- WHAT TO PRODUCE
In the data that follows, find the line with "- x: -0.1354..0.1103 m"; transcribe it, every later line up to the one with "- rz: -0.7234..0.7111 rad", and that line as well, exactly and with no others.

────────────────────

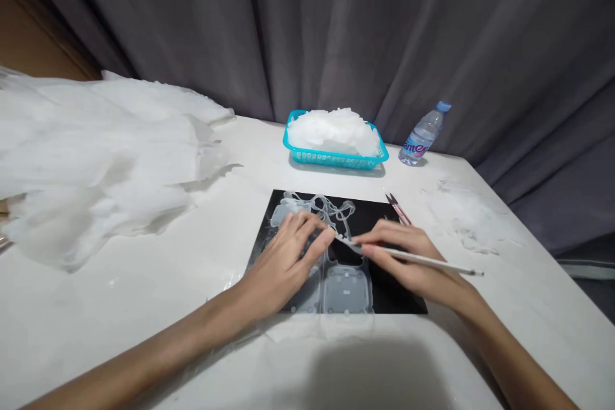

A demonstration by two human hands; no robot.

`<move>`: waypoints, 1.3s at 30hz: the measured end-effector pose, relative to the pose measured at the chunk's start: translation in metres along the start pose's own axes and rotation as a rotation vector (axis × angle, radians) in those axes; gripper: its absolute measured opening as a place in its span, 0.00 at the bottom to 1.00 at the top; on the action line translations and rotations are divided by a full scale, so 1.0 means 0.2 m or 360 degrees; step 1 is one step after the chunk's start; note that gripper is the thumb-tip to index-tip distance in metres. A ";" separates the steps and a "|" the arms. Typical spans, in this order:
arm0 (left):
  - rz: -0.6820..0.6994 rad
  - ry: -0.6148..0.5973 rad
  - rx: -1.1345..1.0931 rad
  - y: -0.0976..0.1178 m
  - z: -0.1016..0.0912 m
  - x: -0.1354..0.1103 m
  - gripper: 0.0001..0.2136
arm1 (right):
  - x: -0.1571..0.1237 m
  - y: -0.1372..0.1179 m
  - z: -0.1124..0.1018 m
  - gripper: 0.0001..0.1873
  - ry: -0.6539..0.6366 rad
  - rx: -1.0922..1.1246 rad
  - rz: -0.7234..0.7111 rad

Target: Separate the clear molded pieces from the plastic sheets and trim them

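Partly legible purple lettering point(415, 148) — possibly "ame" — on the label point(414, 147) of the clear bottle point(430, 125)

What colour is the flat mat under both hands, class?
Black; the mat shows best in the head view.

On the table point(86, 320), at left, a heap of sheets point(120, 141); mid-table, a board point(394, 285) under a plastic sheet point(348, 288); behind the board, a basket point(336, 159) of pieces point(331, 131); right of that, a bottle point(423, 134); by the board's right rear corner, a tool point(401, 213); farther right, scraps point(471, 218); behind all, a curtain point(336, 25).
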State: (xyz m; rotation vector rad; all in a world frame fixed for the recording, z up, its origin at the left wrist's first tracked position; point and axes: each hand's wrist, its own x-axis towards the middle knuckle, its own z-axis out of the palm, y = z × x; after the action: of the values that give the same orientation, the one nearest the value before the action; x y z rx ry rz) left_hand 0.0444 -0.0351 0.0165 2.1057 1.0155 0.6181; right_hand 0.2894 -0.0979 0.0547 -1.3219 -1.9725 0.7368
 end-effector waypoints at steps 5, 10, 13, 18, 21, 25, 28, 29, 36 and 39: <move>-0.0370 -0.0193 -0.0319 0.00 -0.01 0.06 0.19 | -0.03 -0.03 0.07 0.13 -0.0362 0.0239 -0.0012; -0.0207 -0.0206 -0.0350 -0.02 0.00 0.08 0.16 | 0.04 0.08 0.03 0.23 0.0102 -0.0009 -0.0091; -0.0170 -0.0209 -0.0311 -0.01 0.00 0.07 0.15 | 0.10 0.14 0.07 0.22 0.0111 -0.0078 -0.0033; -0.0140 -0.0170 -0.0254 0.01 0.02 0.06 0.18 | 0.15 0.16 0.17 0.17 -0.0116 0.0026 0.0048; -0.0124 -0.0172 -0.0185 0.00 0.02 0.05 0.18 | 0.15 0.16 0.16 0.15 -0.0052 0.0177 0.0087; 0.0151 -0.0056 0.0087 0.00 0.03 0.03 0.15 | 0.15 0.18 0.14 0.15 -0.0094 0.0180 0.0090; 0.0850 -0.0039 0.0439 0.02 0.06 -0.02 0.12 | 0.15 0.20 0.18 0.14 0.0006 -0.0104 0.0132; 0.1092 -0.0064 0.0518 0.03 0.07 -0.04 0.13 | 0.16 0.22 0.20 0.13 0.0108 -0.0272 0.0158; 0.0420 -0.0138 -0.0155 0.05 0.07 -0.11 0.08 | 0.14 0.29 0.13 0.08 0.0298 -0.0614 0.0089; -0.0135 -0.0222 -0.0616 0.06 0.02 -0.06 0.11 | 0.09 0.24 0.05 0.14 0.0295 -0.0185 0.0108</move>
State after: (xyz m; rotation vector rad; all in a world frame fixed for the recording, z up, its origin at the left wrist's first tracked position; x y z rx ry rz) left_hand 0.0461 -0.0516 0.0206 1.7318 0.8272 0.5654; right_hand 0.3035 -0.0664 0.0157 -1.4761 -1.8537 0.5170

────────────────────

- TASK ANSWER
  - x: -0.1354..0.1103 m
  - gripper: 0.0001..0.2136
arm1 (right):
  - x: -0.1571..0.1237 m
  - y: -0.1372..0.1179 m
  - z: -0.1124..0.1018 m
  - gripper: 0.0001..0.1873
  - ry: -0.6539..0.6366 rad
  - rx: -1.0922..1.1246 rad
  - rz: -0.7234..0.7111 rad

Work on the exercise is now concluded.